The bloodier aspects of the celebration are more of a rural thing these days and most people stick to the fun bit – roasting chestnuts and drinking wine. Tradition says it should be the new wine or Água-pé (an alcoholic drink made from grape pulp which is outlawed but still available if you know who to ask). In reality anything goes. Chestnuts are like cheese and I couldn’t think of eating them without a glass of red wine or port within arm’s reach.Roasted chestnuts

I don’t know how the chestnuts and wine muscled in on the celebrations but I’m not complaining. They certainly don’t appear to have anything to do with St Martin. Before finding religion he was a Roman soldier who is famed for cutting his cloak in two and giving half to a beggar during a ferocious storm. A few years later after finding Christianity he became one of the world’s early conscientious objectors when he refused to fight in a battle against the Gauls and instead volunteered to go to the front line unarmed.

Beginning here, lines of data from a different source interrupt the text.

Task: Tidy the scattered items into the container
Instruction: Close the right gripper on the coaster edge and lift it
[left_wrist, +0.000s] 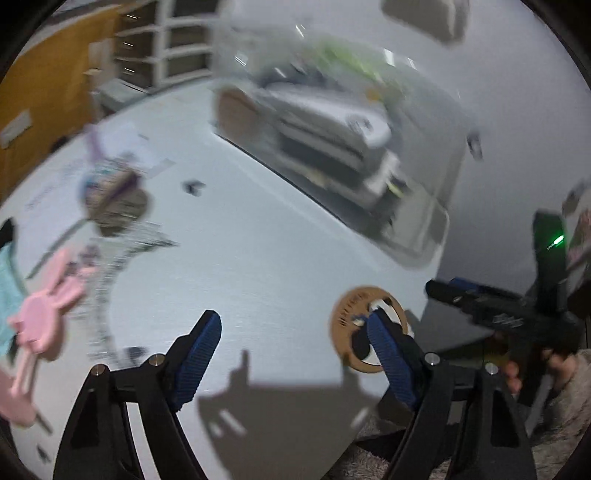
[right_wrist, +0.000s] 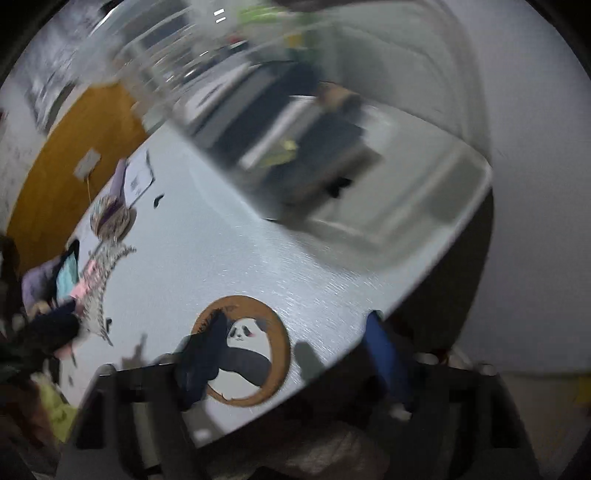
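Note:
A clear plastic container (left_wrist: 413, 206) with several items inside stands at the back right of the white table; it also shows in the right wrist view (right_wrist: 424, 206). A round wooden panda coaster (right_wrist: 258, 350) lies near the table's front edge, also seen in the left wrist view (left_wrist: 349, 317). My left gripper (left_wrist: 295, 332) is open and empty above the table, its right finger over the coaster. My right gripper (right_wrist: 295, 354) is open and empty, its left finger (right_wrist: 201, 354) over the coaster. It also shows in the left wrist view (left_wrist: 461, 291). Both views are blurred.
A pink rabbit-shaped item (left_wrist: 40, 314), a teal item (left_wrist: 7, 288), a patterned strip (left_wrist: 118, 258) and a round woven item (left_wrist: 114, 199) lie at the table's left. A small black clip (left_wrist: 192, 186) lies mid-table. A yellow wall and shelves are behind.

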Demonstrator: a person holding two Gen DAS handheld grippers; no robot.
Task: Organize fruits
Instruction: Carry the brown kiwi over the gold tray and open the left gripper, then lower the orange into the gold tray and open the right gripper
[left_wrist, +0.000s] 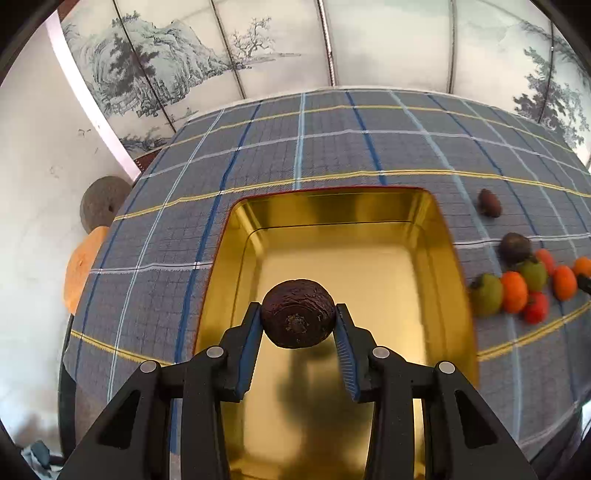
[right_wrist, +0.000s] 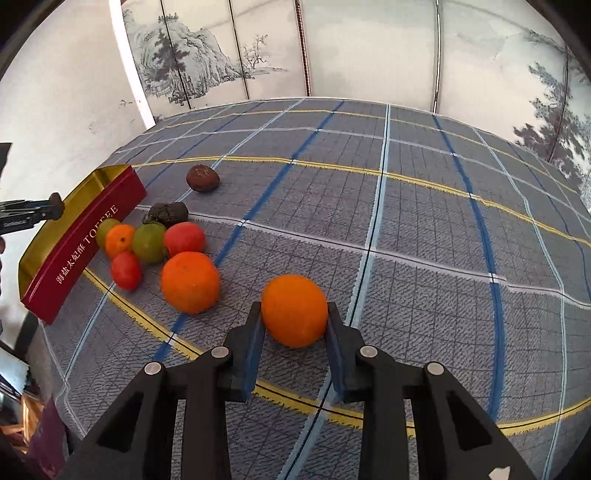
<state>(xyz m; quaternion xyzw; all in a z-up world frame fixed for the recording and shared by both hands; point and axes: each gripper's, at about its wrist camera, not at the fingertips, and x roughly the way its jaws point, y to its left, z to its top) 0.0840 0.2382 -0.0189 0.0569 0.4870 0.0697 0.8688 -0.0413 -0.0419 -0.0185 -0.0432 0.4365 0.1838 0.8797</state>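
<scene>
Left tool (left_wrist: 298, 317) is clenched on a dark brown wrinkled round fruit (left_wrist: 297, 313), holding it above the bare floor of the gold-lined rectangular tin (left_wrist: 448, 236). Only the left wrist view looks into the tin's shiny inside; the right wrist view shows instead its dark red outer wall (right_wrist: 79, 251) with white lettering, standing at the left edge of the table.

Right tool (right_wrist: 294, 314) is clenched on a smooth orange round fruit (right_wrist: 294, 310), low over the grey-blue checked tablecloth (right_wrist: 424, 229) near the table's front edge; the left wrist view does not clearly show this fruit.

Between the tin and the right tool lies a cluster of loose fruit: a larger orange one (right_wrist: 190, 282), red ones (right_wrist: 184, 238), green ones (right_wrist: 149, 242) and a dark knobbly piece (right_wrist: 169, 213). One brown fruit (right_wrist: 202, 178) sits apart, farther toward the back edge.
</scene>
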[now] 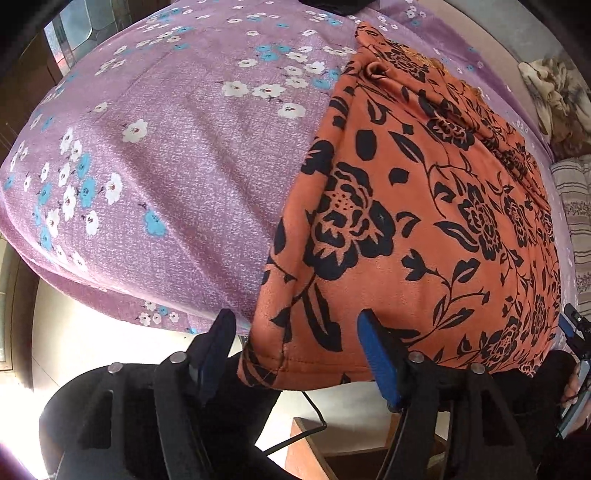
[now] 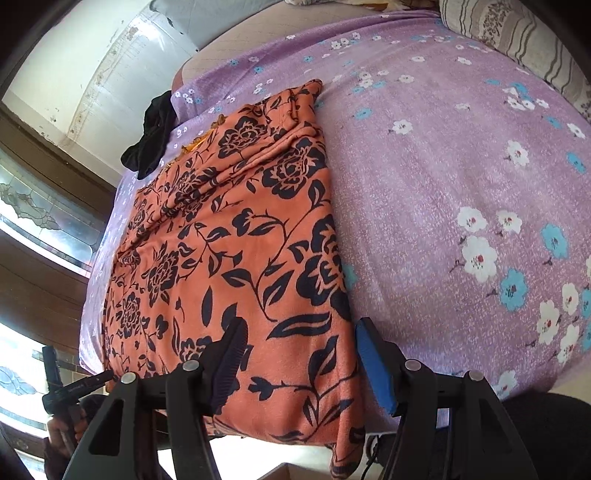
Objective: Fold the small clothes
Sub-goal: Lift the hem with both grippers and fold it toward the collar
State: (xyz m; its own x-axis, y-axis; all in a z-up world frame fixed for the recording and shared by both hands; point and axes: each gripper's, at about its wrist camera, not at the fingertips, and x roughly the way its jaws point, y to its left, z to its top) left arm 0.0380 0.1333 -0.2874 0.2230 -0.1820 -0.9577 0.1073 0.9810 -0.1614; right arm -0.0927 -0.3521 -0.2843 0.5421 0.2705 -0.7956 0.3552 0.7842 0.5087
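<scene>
An orange garment (image 1: 424, 221) with black flower print lies flat on the purple flowered bedsheet (image 1: 166, 166), its near hem hanging slightly over the bed's edge. My left gripper (image 1: 295, 343) stands open astride the hem's near left corner, with cloth between the blue pads, which are not pressed together. In the right wrist view the same garment (image 2: 236, 240) runs away from me. My right gripper (image 2: 301, 354) is open over its near right corner: one finger rests above the cloth, the other at its side edge. Each gripper shows at the other view's border.
A black garment (image 2: 151, 136) lies at the bed's far edge. A striped pillow (image 2: 517, 33) and a crumpled blanket (image 1: 554, 99) sit at the head end. Wooden window frames (image 2: 44, 206) stand to the left. A brown wooden piece (image 1: 314, 443) is on the floor below.
</scene>
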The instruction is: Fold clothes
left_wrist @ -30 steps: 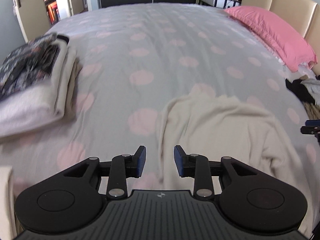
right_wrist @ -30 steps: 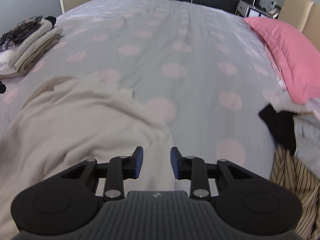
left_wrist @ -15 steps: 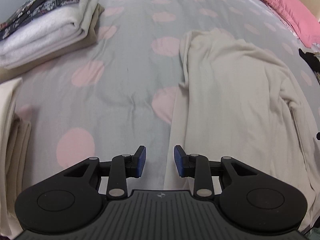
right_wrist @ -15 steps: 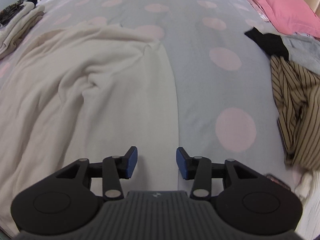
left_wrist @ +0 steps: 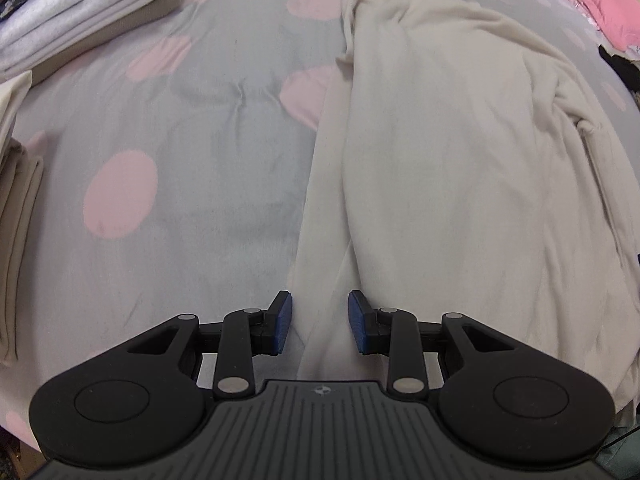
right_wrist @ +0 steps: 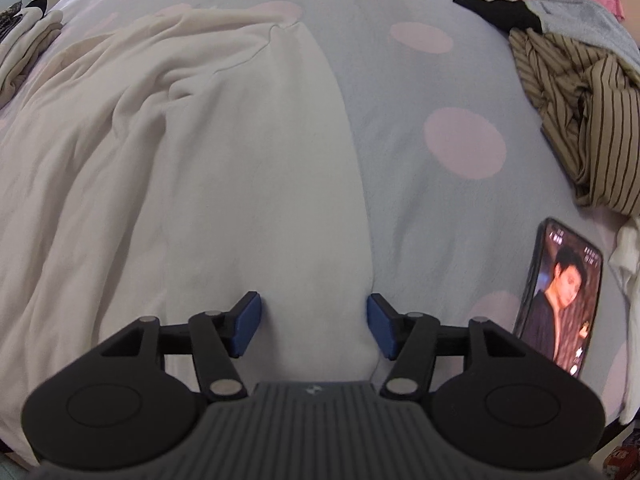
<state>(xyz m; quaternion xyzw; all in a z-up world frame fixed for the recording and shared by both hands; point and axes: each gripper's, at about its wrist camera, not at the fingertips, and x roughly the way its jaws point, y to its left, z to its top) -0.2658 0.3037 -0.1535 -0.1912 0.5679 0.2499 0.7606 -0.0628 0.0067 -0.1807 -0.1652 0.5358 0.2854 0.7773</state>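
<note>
Left wrist view looks steeply down on a bed (left_wrist: 192, 168) with a grey cover dotted pink. A cream garment (left_wrist: 460, 168) lies spread flat, its long axis running away from the camera, its left edge passing between the left gripper (left_wrist: 319, 322) fingers (left_wrist: 282, 320). Those fingers stand partly open, close above that edge near the garment's near end, pressing on nothing. Folded clothes (left_wrist: 80, 20) are stacked at far left.

In the right wrist view, the same cream garment (right_wrist: 180, 160) fills the left and centre, and its right edge runs straight toward the right gripper (right_wrist: 313, 324). Its fingers (right_wrist: 248, 320) have just been opening and now stand wide, straddling the near right corner without pinching it. Each hand looks nearest its own corner. Further right lie a lit phone (right_wrist: 560, 300) and a striped garment (right_wrist: 580, 112).
</note>
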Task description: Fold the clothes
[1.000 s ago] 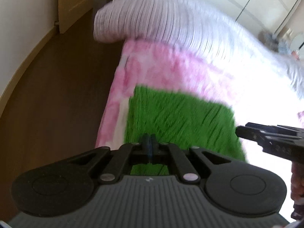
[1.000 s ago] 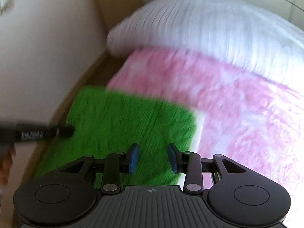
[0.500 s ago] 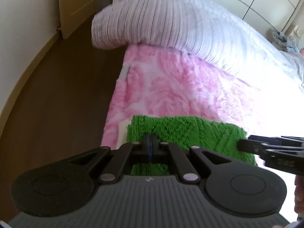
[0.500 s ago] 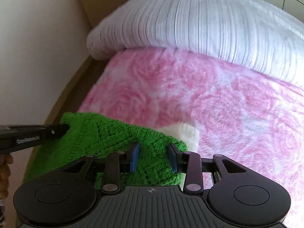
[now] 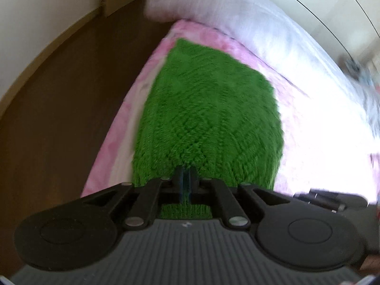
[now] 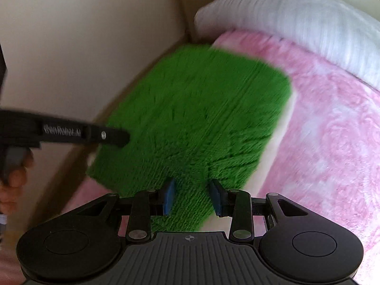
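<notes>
1. Pink fleece bed blanket (image 6: 332, 123) is running off frame, blurred.
2. Green knitted garment (image 5: 209, 114) is lying spread on it, its near edge hidden behind both grippers.
3. Right gripper (image 6: 192, 196) is clamping that edge, pads half apart.
4. Left gripper (image 5: 184, 180) is pinching it, jaws nearly shut.

Bed (image 6: 332, 123) with a pink blanket

A green knitted garment (image 5: 209, 114) lies spread near its edge; a white striped duvet (image 6: 296, 14) is bunched beyond.

Home bedroom, likely: bed with pink blanket (image 6: 332, 118), striped duvet (image 6: 296, 11), wooden floor (image 5: 59, 118).
</notes>
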A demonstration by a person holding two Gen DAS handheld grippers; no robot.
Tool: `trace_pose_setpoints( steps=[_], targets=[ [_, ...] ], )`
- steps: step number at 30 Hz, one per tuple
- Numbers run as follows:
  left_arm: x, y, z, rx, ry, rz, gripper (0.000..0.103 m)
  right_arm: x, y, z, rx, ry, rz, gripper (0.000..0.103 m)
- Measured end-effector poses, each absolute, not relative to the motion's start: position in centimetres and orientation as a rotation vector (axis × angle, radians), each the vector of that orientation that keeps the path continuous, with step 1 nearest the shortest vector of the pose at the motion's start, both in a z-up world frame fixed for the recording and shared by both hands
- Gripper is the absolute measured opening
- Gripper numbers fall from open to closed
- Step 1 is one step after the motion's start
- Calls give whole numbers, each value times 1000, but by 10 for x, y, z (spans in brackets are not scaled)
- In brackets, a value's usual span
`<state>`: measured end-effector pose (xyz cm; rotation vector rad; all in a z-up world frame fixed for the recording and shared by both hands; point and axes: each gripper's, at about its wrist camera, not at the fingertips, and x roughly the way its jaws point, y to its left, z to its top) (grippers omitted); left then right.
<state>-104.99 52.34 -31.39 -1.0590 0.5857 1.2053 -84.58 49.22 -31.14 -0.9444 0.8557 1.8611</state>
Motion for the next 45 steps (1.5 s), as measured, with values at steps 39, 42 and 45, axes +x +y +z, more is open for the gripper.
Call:
trace_pose_setpoints(
  steps=[39,42,45],
  targets=[
    [-953,326,-75,-760,715,1565,64,-762,334,-90,-635,803,1775,65],
    [-946,321,-78,-745,740,1577,64,-753,326,-80,-654,827,1773,65],
    [-940,315,-81,-758,749,1589,64,-750,328,-83,-680,843,1779,65]
  ],
)
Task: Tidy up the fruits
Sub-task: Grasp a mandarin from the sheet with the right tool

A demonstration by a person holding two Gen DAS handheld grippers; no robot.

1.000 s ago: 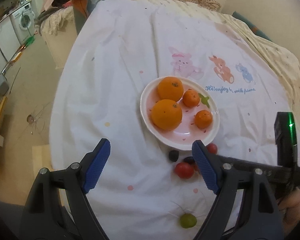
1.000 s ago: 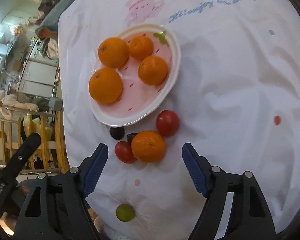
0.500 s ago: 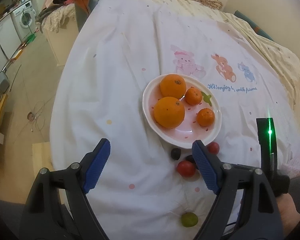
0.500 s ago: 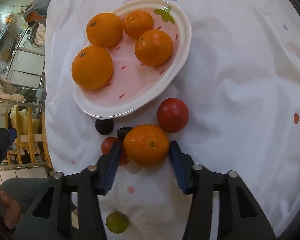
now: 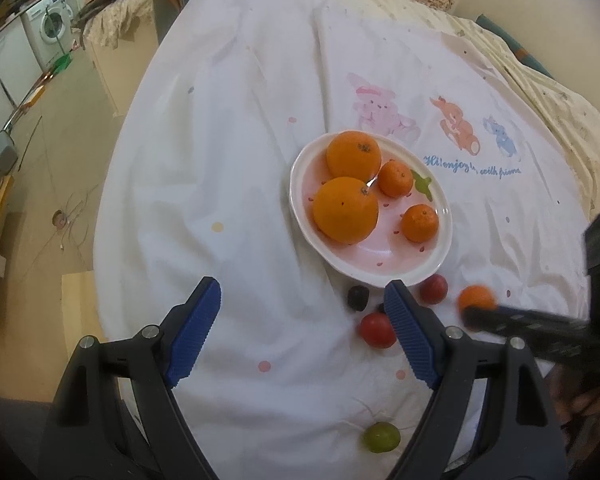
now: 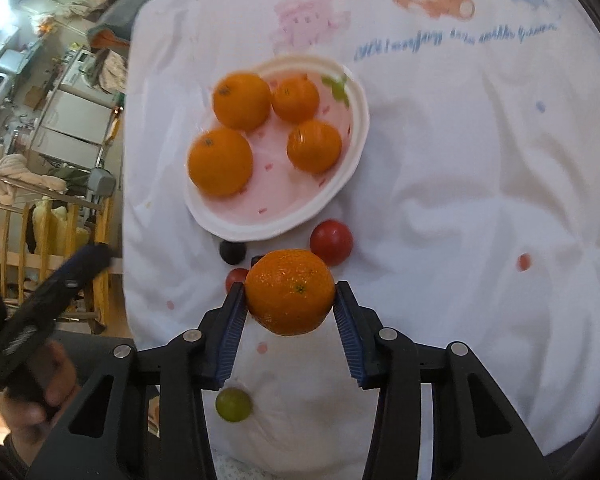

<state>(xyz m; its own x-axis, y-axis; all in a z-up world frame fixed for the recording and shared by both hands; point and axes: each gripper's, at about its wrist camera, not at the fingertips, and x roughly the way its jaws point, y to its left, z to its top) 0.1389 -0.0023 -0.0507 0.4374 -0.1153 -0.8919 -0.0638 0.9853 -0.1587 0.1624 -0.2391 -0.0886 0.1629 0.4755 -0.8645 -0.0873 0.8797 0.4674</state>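
Pink inside and white at the rim, the plate (image 6: pixel 354 148) holds four oranges. The right tongs (image 6: pixel 290 300) pinch a fifth orange (image 6: pixel 290 291) just near it, above the white sheet (image 6: pixel 460 200). The left tongs (image 5: pixel 300 334) are spread wide.

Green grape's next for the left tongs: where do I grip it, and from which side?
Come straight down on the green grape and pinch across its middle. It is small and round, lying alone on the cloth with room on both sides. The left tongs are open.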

In that sense he probably has far more to do with this also being Remembrance Day, the day the UK and other former Allies honour the sacrifice of soldiers killed and maimed in World War I and all the wars since. November 11 is the day St Martin was buried. It is also the day that this ‘war to end all wars’ ended. I read today there have been over 40 major wars and just 26 days of worldwide peace since then. I reckon St Martin would be seriously unimpressed by the world’s ability to remember.